TTU Researchers Study Possible Effects to Streams from Bridge and Culvert Constructio

You have probably driven over a bridge or culvert crossing a stream and never noticed it, but somewhere beneath these structures lie communities of insects, fish and other animals that make their homes in the streams below.

Researchers with Tennessee Tech University's Center for the Management, Utilization and Protection of Water Resources, in cooperation with the Tennessee Department of Transportation, are studying the possible effects of bridge and culvert construction on aquatic life and stream habitat. 

"We wanted to determine if the construction caused impacts, and if so, what were they?" said Brad Cook, TTU associate professor of biology. "We also wanted to determine how long the impacts lasted if there were any. And finally, did the stream recover after the construction?

"TDOT can use the information we find in different ways, and it's up to them what to do with it," Cook said. "They want to know if there’s something they can do to reduce the impact of the construction projects, and they want sound data to rely on."

Possible effects of construction projects on aquatic life include the loss of fish spawning sites, changes in growth, or fish species leaving the habitat and not returning. The effects could be different for bottom-dwelling animals like crayfish, snails and aquatic insects -- known as benthic macroinvertebrates -- since they are not as mobile as fish and cannot relocate as quickly when impacts occur. The project, which is being conducted in three phases, includes the study of potential impacts on fish and macroinvertebrates and the sediment deposition in the stream. 

"We are finding some impacts to the streams," Cook said. "From the habitat, we can tell that something besides the topography has changed. Overall, though, the fish seem to be recovering, but there are several species that we’re still monitoring." 
During construction of the bridges and culverts, fish tend to leave their habitat, but they do return later, according to TTU biology professor Dan Combs. 

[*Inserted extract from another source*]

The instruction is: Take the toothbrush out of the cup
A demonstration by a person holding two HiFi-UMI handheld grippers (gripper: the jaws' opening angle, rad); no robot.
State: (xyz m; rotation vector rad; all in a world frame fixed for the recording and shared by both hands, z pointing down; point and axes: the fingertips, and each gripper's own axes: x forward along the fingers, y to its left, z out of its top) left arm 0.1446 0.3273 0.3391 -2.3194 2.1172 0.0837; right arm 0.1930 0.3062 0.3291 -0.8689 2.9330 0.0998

TTU researchers on the project include Cook, Combs, research specialist Ginger Ensor, and biology graduate students. The biology graduate students, who in the current phase of the project include Susan Malone and Rob Nichols, perform much of the sampling and some of the lab work. 

During the first phase, lasting from 1997 to 1999, 42 bridges and culverts that had already been constructed were studied. These included bridges and culverts in central and east Tennessee that were less than 5 years old, 5 to 10 years old, and more than 10 years old.

In the second phase, which will be completed in December, sampling to assess the short-term impacts on stream ecology was conducted before, during and after construction. This phase includes streams in Rutherford, Wilson, McMinn, Bradley, Sevier and Greene Counties. The third phase of the project, which will begin in January, will study the impacts of bridge and culvert construction in west Tennessee. During this phase, Hayden Mattingly, TTU assistant professor of biology, and three graduate students will join the project team. 

Various water quality and habitat characteristics, which can affect species' abilities to survive, are measured at each site every six to eight weeks. The stream is divided into four 100 meter sampling areas, including undisturbed control sites 100 meters and 250 meters upstream of the structure and "disturbed" sites at the structure and 150 meters downstream of the structure. Water quality characteristics measured include dissolved oxygen content, temperature, conductivity, turbidity, which is a measure of particles suspended in the water, and pH, which is a measure of how acidic or basic the water is. 
Electrofishing, which involves sending electric shocks through the stream to bring fish to the surface of the water to be identified, is done at each site as well as taking macroinvertebrate samples by dragging the streambed with a kicknet. Researchers also note the water and sediment depths and pebble sizes at each site.

Collected organisms are identified later in the laboratory. Finding a similar diversity of macroinvertebrates and the same types of species upstream and downstream from the structure indicates healthy stream conditions with little or no adverse impacts from construction. Differences in species diversity and other water quality characteristics upstream and downstream from the structure can indicate that the construction project impacted the stream. 

"We look at the conditions upstream from the construction, at the construction and downstream from the construction to see if the stream changes," said Ensor, who analyzes stream samples in the laboratory and compares data to see if major changes in water quality have occurred over time. "So far, all of our data indicates that conditions revert back to pre-construction levels fairly quickly." 

Construction impacts seem to vary between bridges and culverts, however. According to Cook, the negative effects seem to be greater in the streams where culverts are built. Unlike bridges, culverts have a bottom surface that is constructed on the streambed. Scouring, or erosion, occurs at culverts, resulting in increased accumulation of sediments. Some "intolerant" macroinvertebrate species can be smothered while other "tolerant" species can withstand the habitat changes. This can result in a shift of the species composition in the stream habitat. 

"There are short-term effects to the stream," Cook said, "but it has been shown that there's not a long-term effect from bridge and culvert construction."